For the records below, print the lines from the line with "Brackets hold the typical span" through the line with "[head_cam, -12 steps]" exactly as written; include both end lines and exclude the rest.

○ ○ ○ ○ ○ ○ ○

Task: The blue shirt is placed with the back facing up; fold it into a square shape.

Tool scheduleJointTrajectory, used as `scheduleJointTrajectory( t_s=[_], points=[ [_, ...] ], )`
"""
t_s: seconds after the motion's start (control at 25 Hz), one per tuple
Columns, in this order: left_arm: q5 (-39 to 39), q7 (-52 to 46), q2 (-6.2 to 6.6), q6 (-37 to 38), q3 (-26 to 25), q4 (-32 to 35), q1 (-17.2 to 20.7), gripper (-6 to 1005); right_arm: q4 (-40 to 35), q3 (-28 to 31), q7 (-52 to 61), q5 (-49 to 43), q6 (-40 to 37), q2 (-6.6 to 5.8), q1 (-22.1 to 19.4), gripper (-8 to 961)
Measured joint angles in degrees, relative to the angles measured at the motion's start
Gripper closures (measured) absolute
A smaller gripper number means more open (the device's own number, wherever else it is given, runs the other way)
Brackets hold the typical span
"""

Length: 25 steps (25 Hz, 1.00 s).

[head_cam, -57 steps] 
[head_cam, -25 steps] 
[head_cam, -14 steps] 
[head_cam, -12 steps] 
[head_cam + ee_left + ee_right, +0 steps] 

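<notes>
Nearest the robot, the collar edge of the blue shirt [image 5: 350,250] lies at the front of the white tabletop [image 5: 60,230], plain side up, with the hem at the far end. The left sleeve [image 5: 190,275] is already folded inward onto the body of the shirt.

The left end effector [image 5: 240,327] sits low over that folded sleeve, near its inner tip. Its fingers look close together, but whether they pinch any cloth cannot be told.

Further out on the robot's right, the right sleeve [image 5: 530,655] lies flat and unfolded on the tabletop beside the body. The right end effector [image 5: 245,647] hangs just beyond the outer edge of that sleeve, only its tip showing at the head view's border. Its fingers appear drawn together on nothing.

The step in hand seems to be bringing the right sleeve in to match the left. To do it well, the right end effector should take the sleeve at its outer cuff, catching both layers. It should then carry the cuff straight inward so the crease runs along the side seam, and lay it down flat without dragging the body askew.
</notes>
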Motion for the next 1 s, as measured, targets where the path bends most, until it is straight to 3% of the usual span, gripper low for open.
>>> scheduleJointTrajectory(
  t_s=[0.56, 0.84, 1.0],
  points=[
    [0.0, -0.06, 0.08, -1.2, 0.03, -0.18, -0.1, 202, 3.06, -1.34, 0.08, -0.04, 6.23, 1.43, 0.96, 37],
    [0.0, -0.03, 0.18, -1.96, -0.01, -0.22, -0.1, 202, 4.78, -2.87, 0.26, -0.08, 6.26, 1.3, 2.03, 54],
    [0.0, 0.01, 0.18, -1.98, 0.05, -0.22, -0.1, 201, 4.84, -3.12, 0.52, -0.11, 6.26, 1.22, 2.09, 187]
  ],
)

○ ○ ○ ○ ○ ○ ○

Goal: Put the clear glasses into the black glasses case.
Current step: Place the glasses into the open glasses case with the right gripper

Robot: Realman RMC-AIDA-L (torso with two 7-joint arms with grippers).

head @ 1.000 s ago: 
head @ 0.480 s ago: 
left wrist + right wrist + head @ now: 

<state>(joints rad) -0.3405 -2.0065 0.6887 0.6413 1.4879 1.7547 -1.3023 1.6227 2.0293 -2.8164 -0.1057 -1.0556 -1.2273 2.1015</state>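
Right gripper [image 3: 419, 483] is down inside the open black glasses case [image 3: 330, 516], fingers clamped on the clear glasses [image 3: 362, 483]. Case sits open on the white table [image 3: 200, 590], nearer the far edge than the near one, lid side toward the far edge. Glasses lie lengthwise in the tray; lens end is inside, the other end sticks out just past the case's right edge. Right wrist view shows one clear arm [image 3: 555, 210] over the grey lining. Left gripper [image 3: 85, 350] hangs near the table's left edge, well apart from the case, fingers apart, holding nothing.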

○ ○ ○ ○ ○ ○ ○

Final answer:
Brackets hold the typical span
"""

Length: 25 steps (25 Hz, 1.00 s).

[head_cam, -57 steps] 
[head_cam, -25 steps] 
[head_cam, -14 steps] 
[head_cam, -12 steps] 

The exercise was answered completely.